What you are asked to do
Once you reach the line containing "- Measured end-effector" in the entries below, write out that line and each one after it down to the line containing "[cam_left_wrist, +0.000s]", exactly and with nothing added.

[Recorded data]
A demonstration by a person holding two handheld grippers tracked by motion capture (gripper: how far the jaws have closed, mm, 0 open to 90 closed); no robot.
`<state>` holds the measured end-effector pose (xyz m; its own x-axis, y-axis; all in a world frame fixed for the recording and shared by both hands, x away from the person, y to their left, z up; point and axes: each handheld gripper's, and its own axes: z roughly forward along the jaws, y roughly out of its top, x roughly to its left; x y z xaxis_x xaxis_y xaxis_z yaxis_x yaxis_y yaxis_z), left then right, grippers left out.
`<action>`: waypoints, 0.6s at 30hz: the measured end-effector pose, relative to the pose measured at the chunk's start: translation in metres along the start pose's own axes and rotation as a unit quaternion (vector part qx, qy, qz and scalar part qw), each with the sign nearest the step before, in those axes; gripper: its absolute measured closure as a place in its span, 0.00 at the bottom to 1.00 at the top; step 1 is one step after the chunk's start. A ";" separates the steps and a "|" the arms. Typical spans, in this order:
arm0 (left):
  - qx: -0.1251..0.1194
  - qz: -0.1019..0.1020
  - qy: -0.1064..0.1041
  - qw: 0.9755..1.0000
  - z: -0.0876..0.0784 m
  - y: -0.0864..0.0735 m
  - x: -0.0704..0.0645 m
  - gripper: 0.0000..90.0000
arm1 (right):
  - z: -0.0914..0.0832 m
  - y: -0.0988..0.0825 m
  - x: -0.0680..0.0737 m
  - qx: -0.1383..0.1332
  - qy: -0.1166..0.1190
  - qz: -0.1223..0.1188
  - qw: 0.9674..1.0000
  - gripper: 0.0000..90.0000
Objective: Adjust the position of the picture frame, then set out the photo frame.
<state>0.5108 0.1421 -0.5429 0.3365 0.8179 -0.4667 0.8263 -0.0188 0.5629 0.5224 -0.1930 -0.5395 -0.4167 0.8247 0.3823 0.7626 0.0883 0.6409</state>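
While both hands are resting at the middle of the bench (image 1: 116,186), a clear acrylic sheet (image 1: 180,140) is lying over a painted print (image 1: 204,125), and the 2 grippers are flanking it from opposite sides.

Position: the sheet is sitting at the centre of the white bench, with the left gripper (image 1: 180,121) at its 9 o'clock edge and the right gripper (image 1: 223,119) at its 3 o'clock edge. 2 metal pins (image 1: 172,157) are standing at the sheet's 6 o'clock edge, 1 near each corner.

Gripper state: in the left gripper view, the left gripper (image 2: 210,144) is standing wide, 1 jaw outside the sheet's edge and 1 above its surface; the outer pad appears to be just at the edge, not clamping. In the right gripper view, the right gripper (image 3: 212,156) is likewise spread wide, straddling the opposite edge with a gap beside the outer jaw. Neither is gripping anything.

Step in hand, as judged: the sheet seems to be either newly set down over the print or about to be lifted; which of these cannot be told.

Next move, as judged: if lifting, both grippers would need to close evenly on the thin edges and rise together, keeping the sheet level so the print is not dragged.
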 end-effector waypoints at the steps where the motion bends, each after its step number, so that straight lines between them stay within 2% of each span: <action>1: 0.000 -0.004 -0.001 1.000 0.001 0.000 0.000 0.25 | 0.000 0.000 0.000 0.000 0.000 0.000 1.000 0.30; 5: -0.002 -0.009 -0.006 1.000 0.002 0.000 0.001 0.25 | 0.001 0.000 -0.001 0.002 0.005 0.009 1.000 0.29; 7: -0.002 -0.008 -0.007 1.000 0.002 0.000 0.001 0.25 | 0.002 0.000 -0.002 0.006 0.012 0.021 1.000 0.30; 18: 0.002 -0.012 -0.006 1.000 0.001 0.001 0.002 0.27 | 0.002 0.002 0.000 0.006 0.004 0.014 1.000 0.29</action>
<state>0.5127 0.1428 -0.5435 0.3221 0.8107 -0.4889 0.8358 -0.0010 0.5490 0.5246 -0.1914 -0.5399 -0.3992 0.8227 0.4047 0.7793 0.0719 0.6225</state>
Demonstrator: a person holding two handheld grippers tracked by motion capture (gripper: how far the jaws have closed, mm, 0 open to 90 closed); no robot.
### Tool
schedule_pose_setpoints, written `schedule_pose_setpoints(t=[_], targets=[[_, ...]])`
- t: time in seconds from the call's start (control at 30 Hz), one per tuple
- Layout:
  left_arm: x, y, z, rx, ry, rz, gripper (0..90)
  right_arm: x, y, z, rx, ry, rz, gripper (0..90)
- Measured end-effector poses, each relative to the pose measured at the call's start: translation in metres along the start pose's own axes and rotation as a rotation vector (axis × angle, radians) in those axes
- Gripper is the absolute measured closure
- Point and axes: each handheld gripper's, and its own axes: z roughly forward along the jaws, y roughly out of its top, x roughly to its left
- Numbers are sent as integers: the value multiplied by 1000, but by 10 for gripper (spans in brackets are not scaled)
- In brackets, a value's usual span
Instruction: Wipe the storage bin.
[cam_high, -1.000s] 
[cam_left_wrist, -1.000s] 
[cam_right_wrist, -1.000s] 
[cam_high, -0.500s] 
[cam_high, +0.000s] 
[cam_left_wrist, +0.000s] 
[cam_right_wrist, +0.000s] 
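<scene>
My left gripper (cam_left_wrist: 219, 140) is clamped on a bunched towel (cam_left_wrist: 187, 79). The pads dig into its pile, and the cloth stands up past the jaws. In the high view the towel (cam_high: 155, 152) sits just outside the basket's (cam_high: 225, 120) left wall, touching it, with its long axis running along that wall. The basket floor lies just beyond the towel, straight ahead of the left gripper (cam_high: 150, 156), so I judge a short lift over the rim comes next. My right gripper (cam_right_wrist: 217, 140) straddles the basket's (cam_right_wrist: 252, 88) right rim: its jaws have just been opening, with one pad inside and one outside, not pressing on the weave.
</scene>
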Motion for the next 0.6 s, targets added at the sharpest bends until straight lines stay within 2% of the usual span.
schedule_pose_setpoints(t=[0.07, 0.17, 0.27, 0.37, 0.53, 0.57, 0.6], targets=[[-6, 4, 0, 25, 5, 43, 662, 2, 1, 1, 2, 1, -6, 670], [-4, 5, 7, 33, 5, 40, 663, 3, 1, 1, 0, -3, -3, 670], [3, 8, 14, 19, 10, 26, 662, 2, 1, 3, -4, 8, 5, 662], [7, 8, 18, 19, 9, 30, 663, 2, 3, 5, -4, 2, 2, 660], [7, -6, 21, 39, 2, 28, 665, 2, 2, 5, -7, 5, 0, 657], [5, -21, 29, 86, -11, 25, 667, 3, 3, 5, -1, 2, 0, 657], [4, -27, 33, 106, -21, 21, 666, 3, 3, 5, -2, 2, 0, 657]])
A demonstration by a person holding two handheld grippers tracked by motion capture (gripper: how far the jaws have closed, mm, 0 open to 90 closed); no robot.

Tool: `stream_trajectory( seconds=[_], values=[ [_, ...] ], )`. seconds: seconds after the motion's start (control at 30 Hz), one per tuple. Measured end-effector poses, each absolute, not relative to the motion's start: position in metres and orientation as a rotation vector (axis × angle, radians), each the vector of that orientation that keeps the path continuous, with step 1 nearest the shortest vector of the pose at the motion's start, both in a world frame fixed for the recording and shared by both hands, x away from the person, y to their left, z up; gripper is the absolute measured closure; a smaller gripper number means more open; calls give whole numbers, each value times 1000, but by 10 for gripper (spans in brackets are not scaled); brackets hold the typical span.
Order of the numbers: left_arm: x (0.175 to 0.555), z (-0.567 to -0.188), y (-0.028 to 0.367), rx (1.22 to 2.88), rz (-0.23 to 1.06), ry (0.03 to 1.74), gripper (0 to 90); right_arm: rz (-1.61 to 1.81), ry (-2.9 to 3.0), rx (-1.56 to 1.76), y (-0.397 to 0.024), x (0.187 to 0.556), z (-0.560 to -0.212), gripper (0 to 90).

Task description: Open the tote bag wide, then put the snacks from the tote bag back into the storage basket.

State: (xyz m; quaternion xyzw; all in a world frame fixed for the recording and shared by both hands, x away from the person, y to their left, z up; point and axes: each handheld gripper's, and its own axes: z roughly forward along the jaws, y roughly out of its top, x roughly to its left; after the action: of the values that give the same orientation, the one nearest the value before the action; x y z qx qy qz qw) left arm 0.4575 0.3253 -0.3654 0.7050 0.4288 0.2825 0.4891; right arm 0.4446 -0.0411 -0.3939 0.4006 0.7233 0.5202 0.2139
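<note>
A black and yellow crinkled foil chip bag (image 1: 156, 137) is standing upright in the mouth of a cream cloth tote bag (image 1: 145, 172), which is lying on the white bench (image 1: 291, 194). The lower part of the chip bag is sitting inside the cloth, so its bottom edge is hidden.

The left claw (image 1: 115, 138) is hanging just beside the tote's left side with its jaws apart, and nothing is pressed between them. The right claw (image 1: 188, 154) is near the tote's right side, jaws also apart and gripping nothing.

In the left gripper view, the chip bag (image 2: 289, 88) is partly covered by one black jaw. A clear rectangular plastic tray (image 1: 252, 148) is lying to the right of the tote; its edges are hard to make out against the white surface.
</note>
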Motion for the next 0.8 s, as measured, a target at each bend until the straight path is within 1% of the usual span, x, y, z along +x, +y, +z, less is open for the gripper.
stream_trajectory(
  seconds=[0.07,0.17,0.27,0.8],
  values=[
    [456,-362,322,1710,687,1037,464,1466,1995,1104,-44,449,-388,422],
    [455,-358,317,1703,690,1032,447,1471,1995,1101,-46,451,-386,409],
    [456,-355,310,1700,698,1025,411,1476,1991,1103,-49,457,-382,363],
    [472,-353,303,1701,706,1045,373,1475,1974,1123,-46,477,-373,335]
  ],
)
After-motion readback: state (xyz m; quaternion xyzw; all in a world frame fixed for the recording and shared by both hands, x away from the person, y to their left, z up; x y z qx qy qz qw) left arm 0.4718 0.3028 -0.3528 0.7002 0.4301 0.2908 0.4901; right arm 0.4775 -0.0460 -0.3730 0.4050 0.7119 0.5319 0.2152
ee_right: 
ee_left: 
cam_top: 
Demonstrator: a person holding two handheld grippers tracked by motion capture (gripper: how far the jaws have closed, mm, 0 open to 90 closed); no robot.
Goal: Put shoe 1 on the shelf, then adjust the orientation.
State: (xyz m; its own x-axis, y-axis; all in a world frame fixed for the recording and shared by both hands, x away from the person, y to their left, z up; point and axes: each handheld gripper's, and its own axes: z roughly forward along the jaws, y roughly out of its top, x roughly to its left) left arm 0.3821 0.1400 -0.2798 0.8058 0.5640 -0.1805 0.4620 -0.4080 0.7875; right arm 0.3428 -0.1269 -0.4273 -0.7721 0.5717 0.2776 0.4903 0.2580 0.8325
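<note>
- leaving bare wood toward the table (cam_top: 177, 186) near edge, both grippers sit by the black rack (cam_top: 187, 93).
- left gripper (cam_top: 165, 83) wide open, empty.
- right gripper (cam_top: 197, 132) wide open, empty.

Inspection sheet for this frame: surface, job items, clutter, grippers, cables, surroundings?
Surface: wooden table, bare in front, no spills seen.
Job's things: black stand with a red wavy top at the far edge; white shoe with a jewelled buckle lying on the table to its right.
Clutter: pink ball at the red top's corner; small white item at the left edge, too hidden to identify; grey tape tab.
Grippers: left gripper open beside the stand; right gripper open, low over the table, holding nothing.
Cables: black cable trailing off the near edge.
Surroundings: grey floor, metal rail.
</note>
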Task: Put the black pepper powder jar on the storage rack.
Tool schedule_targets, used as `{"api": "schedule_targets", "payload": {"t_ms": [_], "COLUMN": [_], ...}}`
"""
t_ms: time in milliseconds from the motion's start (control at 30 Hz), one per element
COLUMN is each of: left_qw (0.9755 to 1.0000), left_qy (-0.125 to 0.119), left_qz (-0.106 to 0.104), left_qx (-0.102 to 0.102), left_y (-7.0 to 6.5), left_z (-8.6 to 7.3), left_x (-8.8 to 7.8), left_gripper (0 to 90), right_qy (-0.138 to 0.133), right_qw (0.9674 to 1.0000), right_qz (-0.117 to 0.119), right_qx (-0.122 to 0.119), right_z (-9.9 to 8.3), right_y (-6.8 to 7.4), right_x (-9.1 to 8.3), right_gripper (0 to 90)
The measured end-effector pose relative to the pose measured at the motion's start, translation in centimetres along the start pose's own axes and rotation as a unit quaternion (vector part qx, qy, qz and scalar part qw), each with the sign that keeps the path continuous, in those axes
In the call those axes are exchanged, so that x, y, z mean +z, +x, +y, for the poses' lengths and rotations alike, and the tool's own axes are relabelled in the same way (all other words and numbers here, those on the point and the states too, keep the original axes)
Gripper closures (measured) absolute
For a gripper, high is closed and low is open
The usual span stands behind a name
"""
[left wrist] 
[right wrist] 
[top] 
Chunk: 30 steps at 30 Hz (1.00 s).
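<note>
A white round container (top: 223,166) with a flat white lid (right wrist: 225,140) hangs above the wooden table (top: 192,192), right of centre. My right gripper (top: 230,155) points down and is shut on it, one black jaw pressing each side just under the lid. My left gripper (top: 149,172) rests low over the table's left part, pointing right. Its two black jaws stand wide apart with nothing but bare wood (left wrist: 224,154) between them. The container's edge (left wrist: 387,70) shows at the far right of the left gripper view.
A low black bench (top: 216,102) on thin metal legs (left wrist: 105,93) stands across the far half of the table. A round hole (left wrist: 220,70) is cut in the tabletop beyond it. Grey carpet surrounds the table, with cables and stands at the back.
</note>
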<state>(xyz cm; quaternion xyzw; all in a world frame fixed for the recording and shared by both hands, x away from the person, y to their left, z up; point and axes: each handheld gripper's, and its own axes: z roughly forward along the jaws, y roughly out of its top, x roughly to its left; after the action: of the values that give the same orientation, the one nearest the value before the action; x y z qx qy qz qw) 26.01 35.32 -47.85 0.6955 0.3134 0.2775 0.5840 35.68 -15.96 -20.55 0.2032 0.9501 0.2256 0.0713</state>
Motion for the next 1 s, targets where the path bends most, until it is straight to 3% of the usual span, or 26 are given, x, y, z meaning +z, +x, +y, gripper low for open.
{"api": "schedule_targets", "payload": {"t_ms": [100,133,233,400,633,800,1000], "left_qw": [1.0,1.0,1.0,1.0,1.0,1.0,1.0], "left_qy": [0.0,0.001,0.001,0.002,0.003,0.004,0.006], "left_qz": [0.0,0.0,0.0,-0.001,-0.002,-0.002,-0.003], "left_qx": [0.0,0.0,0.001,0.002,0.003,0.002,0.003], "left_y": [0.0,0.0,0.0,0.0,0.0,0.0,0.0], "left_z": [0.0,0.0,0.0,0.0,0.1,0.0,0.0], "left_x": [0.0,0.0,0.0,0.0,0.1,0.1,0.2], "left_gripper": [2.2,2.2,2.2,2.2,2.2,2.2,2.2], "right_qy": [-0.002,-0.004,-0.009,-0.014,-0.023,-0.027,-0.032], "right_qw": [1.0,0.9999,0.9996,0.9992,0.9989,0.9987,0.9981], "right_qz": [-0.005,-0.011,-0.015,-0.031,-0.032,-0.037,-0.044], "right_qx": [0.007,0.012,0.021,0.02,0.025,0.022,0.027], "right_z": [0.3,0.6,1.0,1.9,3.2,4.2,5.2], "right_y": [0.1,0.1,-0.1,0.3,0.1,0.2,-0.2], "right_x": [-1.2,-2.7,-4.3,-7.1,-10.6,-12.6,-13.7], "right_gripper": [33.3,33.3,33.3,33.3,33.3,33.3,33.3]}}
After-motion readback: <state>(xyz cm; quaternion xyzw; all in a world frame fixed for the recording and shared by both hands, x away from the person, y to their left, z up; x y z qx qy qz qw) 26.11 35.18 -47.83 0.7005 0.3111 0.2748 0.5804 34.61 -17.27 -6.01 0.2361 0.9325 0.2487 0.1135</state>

Task response
- Measured end-effector poses, each relative to the pose measured at the call's start: translation in metres along the start pose's own axes and rotation as a rotation vector (axis × angle, radians) in those axes
- Gripper is the absolute measured closure
- Point and axes: each handheld gripper's, and its own axes: z roughly forward along the jaws, y roughly out of its top, x roughly to its left
- Numbers are sent as integers: the value multiplied by 1000, but by 10 for gripper (spans in brackets are not scaled)
- In brackets, a value's usual span
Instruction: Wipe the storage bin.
[cam_high, -1.000s] 
[cam_left_wrist, -1.000s] 
[cam_right_wrist, -1.000s] 
[cam_high, -0.500s] 
[cam_high, +0.000s] 
[cam_left_wrist, +0.000s] 

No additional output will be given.